- Genre: Variety
- Country of origin: United States
- Original language: English

Production
- Running time: 90 minutes
- Production companies: Paramount Television; Columbia Pictures Television; Time Life Television; 20th Century Fox Television;

Original release
- Network: American Broadcasting Company
- Release: January 8, 1973 – June 14, 1976

= ABC's Wide World of Entertainment =

ABC's Wide World of Entertainment is a late night television block of programs created by the ABC television network. It premiered on January 8, 1973, and ended three years later. The title was based on the long-running broadcast ABC's Wide World of Sports; there was also an ABC's Wide World of Mystery broadcast from 1973 to 1978.

==Credits==
Unable to find a single talk show to compete with NBC's The Tonight Show Starring Johnny Carson, the network aired a collection of comedy specials, documentaries, mystery movies, music concerts and talk shows with a variety of hosts. Included were The Dick Cavett Show, Jack Paar Tonite, Good Night America (a news magazine hosted by Geraldo Rivera), the live concert series In Concert, the UK-originated anthology series Thriller, and Comedy News (a parody of Eyewitness News with an ensemble cast of comedians and satirists including Kenneth Mars, Marian Mercer, Robert Klein, Mort Sahl and Dick Gregory). Initially, Paar, Cavett, comedy specials and mystery movies were each given one week per month.

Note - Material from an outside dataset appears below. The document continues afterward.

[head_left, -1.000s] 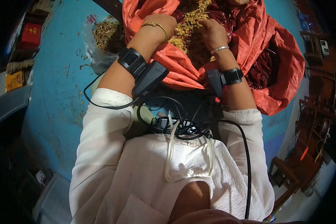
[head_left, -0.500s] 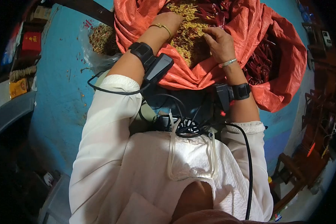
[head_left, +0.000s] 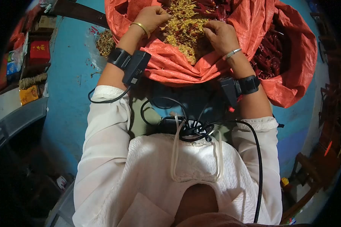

Two nights of music concerts, broadcast every other Friday on weeks where specials or movies were broadcast, completed the monthly schedule. The 1975 and 1976 editions of Dick Clark's New Year's Rockin' Eve were also broadcast as "Wide World Specials".

==Monty Python broadcast==
Monty Python's Flying Circus, the British comedy sketch television series, taped its last episode in December 1974 and was syndicated to American public broadcasting soon after. On October 3, 1975, ABC aired the first of two edited compilations of sketches from the series as one of its Wide World of Entertainment comedy specials. The Python group represented by Terry Gilliam, the group's only American-born member, sued ABC for copyright infringement.

==Zapruder film==
On the March 6, 1975, edition of Good Night America, Rivera had as his guests assassination of John F. Kennedy researchers Robert J. Groden and Dick Gregory, who presented the first-ever network television showing of the Zapruder film. The public's response to that television showing quickly led to the forming of the Hart-Schweiker investigation, contributed to the Church Committee Investigation on Intelligence Activities by the United States, and resulted in the United States House Select Committee on Assassinations investigation.

==ABC Late Night==
The comedy and variety specials did not last and, along with most talk shows, were dropped by the summer of 1974. They were replaced with reruns of television films and the programming block was re-titled ABC Late Night on January 12, 1976. In addition to movies (which were seen under the ABC Movie of the Week banner), the network aired a variety of prime-time series reruns including Police Woman, Mannix, Starsky & Hutch, Soap, Barney Miller, Charlie's Angels and Fantasy Island, with the only first-run programming a series of specials hosted by Geraldo Rivera and the sketch comedy series Fridays. However, not all programs were carried by all affiliates. ABC Late Night ended on October 22, 1982, being replaced with the talk show The Last Word on October 26. The Last Word last aired on April 22, 1983, replaced the following Monday by One On One hosted by The Last Word host Greg Jackson. One On One was canceled in July 1983, leaving ABC without regular late-night network programming—aside from Nightline and a short-lived block in the fall of 1986 featuring a revival of the Dick Cavett Show alternating with an interview show hosted by Jimmy Breslin—until January 6, 1992, when World News Now was launched.